于是,时芙又把事情的经过跟温穗讲了一遍。
“他这些年,时常来寺院骚扰我,要我回去。这次,喝了酒,又过来闹。
他质问我,既然已经放下过去,跟渊儿走动,为什么就不能原谅他?
他质问我,有没有说过他是强奸犯,和从来没有爱过他的话。我说说过,他就开始又哭又笑,在清净之地发疯。”
温穗听着,大概知道了怎么回事。
这么多年,时芙一直是凌青山放不下的执念。
如今,时芙和凌渊母子关系逐渐变好,他一定是觉得自己又有机会了。
但时芙是从来不会跟他共情的。
他自以为的深情,在时芙看来,就是发疯。
时芙不会心疼他,只会觉得他作为一个加害者,情绪起伏很可笑。
凌青山爱了她几十年,囚了她几十年,而她也在这几十年里,恨他入骨。
“当时的情况,您是否已经感觉到了不安全?”
时芙:“是的,非常不安全。
他虽然是我法律上的丈夫,但我们感情一直不合,分居了20年。
他比我高大那么多,男女体力又有差异,他冲过来时,我觉得非常不安全。”
时芙很上道,马上领会了温穗的意思,给了她想要的答案。
时芙会武术的事,应该知道的人不多,而且她有一张楚楚可怜的脸,说这话很有信服力。
一个小时的会见时间很快就过去了,温穗和时芙告别。
“你照顾好自己。”她说。
时芙笑了一下:“放心,这对于我,未尝不是一种解脱。”
温穗默然。
临走时,时芙在后面叫住她:“穗穗。”
“如果方便的话,帮我起诉离婚。”
温穗如实相告:“凌青山情况危险,也许不会醒了。”
医院说凌青山脑溢血超过30l,对周围脑组织形成了严重压迫。
时芙沉默了一会儿:“如果是这样,我很难不祈祷他快点死。
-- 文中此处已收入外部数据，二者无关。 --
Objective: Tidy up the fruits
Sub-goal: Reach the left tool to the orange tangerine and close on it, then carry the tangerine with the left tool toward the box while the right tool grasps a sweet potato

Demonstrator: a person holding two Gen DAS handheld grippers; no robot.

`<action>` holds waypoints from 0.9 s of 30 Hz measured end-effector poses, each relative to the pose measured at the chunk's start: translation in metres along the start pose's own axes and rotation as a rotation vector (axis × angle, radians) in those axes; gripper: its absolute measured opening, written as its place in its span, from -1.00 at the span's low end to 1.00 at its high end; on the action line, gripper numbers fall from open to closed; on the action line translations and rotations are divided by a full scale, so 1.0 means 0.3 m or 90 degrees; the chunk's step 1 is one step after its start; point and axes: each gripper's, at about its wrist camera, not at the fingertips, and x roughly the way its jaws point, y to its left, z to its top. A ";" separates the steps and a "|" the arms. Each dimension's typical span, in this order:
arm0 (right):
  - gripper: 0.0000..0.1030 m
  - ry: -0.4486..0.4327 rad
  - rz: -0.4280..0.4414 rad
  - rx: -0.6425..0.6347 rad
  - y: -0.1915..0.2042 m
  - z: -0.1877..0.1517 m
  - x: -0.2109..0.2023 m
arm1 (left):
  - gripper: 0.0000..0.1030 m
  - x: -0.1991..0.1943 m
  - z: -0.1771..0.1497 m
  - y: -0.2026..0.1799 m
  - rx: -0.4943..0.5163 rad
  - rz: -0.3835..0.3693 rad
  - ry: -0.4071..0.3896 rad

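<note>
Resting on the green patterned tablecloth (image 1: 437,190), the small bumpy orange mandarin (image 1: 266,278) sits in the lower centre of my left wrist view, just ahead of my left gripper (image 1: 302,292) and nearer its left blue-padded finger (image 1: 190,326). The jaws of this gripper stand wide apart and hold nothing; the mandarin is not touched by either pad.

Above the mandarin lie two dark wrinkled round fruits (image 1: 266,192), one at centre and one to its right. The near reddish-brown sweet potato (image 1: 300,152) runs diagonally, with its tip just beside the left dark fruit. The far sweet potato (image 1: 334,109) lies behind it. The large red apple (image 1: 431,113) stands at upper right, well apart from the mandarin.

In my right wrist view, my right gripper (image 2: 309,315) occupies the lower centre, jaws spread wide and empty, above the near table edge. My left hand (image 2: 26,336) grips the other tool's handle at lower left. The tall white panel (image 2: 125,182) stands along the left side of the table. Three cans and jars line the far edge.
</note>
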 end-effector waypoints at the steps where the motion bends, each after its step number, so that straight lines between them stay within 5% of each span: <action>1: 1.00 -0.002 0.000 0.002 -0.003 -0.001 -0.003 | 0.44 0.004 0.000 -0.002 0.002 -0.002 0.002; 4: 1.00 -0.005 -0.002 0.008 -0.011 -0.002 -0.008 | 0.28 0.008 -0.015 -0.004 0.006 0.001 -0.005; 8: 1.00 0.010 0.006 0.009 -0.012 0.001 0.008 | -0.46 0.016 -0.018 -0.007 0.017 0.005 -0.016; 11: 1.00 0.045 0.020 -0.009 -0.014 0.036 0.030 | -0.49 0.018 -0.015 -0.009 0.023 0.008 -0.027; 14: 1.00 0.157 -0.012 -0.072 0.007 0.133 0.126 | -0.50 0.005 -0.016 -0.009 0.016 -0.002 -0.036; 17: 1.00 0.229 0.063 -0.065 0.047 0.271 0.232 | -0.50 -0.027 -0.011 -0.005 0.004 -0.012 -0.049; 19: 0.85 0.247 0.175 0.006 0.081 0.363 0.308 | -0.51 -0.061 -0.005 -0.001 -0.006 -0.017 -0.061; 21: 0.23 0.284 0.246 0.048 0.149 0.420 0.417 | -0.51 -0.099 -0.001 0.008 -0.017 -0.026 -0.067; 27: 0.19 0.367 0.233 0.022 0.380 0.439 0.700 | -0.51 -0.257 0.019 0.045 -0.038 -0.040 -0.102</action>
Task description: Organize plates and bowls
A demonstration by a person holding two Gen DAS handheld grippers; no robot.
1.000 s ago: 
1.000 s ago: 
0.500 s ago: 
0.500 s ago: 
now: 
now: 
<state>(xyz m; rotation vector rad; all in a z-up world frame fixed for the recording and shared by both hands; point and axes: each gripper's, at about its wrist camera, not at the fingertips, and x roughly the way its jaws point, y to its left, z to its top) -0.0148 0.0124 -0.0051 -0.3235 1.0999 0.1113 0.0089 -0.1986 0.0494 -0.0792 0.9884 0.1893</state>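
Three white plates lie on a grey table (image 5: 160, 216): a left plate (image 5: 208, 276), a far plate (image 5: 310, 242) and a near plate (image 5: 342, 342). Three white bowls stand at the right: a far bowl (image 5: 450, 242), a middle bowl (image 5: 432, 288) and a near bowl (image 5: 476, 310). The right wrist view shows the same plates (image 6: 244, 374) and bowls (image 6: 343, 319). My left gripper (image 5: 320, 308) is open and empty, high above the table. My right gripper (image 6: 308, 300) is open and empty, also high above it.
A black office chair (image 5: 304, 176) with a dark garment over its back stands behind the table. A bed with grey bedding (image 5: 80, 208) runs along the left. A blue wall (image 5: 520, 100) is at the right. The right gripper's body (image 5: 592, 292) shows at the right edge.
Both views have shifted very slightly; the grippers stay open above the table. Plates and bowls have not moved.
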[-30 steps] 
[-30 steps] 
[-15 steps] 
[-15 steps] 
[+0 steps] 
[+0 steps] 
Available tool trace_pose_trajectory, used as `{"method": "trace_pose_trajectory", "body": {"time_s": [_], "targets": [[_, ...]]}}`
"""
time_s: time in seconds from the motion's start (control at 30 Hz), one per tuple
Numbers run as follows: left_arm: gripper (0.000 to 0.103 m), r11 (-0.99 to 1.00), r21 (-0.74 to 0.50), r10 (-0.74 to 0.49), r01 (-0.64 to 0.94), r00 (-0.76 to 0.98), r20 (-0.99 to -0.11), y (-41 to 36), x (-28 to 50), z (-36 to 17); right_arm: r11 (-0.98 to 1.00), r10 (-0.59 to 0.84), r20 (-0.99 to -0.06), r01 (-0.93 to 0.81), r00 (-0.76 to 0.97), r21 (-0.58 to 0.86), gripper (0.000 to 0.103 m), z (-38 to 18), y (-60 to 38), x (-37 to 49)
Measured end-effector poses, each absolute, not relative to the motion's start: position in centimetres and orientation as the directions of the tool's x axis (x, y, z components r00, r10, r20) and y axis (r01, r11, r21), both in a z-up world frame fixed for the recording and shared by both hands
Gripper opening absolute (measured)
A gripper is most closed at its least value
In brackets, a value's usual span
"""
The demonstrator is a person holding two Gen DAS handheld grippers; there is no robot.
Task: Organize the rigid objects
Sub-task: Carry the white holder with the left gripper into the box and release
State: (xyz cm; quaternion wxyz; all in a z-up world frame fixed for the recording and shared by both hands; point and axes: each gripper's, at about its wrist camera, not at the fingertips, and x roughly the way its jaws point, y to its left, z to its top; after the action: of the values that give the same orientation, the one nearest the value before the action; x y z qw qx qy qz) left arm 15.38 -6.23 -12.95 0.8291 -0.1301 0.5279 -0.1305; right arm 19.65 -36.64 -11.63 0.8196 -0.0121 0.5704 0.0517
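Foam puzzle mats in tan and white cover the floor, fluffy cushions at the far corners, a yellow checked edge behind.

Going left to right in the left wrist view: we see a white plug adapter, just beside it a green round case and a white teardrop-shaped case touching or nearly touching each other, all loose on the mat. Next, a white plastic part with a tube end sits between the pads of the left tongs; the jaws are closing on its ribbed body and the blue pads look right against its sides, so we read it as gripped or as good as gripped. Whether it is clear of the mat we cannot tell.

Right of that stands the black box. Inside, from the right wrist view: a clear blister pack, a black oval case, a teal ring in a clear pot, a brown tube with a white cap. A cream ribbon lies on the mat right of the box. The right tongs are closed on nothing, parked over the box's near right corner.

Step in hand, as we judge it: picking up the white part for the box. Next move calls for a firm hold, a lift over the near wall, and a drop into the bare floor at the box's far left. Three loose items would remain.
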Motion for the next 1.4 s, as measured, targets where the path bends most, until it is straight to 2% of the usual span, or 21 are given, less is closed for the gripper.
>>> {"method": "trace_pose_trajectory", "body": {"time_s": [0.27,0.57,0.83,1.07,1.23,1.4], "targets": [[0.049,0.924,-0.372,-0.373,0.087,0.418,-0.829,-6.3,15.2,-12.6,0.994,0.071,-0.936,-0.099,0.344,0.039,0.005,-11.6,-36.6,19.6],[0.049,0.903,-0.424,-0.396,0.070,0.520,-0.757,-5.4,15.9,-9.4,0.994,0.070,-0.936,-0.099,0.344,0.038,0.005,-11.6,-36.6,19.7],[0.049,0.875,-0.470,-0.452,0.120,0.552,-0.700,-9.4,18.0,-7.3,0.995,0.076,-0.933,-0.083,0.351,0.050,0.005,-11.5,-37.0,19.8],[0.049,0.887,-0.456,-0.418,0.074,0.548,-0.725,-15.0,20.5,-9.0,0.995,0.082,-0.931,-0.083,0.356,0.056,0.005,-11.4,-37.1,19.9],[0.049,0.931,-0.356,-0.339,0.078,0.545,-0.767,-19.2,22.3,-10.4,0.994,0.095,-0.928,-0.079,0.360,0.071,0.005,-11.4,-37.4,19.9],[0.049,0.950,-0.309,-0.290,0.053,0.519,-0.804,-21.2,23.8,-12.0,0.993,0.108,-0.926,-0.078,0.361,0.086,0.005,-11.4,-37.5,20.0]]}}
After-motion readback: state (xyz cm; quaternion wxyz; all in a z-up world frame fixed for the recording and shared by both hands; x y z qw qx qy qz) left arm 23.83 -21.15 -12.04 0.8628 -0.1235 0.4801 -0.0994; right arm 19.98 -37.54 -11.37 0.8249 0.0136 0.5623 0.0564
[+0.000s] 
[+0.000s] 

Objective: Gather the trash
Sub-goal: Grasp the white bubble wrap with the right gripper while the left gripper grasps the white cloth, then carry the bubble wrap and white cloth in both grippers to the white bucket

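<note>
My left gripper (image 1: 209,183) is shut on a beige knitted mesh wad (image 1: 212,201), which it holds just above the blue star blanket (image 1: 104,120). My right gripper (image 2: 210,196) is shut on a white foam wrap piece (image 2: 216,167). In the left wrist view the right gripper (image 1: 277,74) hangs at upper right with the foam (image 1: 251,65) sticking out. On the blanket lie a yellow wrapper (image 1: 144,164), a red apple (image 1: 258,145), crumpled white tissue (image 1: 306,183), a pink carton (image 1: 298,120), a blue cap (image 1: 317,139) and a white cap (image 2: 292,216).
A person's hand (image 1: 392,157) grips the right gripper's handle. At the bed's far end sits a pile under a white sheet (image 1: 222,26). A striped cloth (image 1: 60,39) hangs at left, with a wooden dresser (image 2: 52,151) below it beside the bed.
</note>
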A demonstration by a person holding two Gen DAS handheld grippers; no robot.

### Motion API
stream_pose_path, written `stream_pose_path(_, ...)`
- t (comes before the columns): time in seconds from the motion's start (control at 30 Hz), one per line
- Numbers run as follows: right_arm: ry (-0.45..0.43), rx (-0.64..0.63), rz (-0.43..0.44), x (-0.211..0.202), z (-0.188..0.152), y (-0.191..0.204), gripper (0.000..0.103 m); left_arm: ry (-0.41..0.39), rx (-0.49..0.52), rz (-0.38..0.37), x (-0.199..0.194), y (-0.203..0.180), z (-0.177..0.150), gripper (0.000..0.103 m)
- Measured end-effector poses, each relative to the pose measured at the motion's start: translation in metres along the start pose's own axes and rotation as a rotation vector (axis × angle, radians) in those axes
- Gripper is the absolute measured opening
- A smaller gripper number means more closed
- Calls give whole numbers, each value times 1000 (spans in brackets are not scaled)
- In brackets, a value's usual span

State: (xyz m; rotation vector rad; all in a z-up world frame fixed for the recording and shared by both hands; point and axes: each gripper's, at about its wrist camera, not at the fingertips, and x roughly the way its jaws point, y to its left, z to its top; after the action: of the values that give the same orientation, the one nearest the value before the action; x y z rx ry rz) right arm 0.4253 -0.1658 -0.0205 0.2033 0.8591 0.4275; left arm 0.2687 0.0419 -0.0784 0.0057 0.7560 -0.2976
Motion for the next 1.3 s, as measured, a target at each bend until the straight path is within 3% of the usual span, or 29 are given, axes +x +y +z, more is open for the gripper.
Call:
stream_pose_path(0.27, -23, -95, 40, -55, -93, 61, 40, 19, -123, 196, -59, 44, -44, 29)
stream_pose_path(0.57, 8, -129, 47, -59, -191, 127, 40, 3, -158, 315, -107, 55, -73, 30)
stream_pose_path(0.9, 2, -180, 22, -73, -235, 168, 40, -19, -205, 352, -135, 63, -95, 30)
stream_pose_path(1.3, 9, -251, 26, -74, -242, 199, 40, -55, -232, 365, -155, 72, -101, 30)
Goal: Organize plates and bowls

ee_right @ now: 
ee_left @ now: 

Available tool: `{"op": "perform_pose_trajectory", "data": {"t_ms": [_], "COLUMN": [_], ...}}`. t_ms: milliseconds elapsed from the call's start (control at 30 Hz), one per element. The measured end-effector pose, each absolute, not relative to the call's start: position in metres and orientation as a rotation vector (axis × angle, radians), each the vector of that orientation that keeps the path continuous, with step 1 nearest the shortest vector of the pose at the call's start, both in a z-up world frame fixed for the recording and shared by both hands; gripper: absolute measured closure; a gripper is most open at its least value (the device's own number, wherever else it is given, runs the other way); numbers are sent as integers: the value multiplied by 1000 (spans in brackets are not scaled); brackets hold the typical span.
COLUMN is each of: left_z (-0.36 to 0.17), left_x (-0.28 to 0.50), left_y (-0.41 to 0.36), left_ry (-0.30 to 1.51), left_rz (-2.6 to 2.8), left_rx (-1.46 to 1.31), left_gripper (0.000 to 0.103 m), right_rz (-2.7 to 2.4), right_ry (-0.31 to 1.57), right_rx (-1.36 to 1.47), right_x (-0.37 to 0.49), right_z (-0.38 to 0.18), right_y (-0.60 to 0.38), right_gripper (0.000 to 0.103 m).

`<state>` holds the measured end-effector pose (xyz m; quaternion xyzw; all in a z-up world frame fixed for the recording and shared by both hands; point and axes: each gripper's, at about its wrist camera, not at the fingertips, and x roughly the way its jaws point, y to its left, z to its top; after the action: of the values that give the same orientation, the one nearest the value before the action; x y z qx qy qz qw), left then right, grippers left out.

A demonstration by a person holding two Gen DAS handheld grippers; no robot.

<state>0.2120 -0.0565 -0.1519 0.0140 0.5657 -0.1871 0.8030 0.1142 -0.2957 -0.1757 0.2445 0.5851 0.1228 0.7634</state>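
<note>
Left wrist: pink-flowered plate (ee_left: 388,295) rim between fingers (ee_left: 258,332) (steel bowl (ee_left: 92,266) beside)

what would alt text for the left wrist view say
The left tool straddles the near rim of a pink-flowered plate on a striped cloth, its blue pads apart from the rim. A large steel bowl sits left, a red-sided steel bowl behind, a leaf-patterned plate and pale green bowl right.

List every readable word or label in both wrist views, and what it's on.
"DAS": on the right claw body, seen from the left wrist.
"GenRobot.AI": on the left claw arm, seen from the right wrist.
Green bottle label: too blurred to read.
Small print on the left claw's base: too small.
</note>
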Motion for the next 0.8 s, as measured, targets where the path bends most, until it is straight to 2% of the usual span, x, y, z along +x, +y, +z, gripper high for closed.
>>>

”
温穗:“他活下来,对你恢复自由更有利。”
时芙毫不退让:“可做他的妻子,非我自愿,我屈辱又痛苦。”
温穗表示理解。
时芙一定跟凌青山说了同样的话,他才发了狂。
上次他突发心梗,不就是凌渊转述了时芙的话给他么?
看似弱不禁风,实则棱角分明,这样的时芙,让人心疼又佩服。
她没有爱上加害者,尽管现实给她创造了许多爱上凌青山的条件。
凌青山长得不错,全上京最有钱,“爱她”——尽管这个爱,是带着强迫性质,又一厢情愿的。
也正因如此,凌青山另外的那几个女人,才觉得她矫情,不识抬举,不知福。
时芙瞧不上这样的福分,更瞧不起那些跪着的女人。
在她眼里,加害者永远是加害者,强奸犯永远是强奸犯。
也正因如此,温穗才在心里高看时芙一眼,觉得她和那些女人是不同的。
这场官司,她要时芙赢。
温穗为时芙的事奔走了一天,早把和傅青洲的约定抛在了脑后。
中午的时候,傅青洲去21层找她吃饭,才知道她根本没去律所。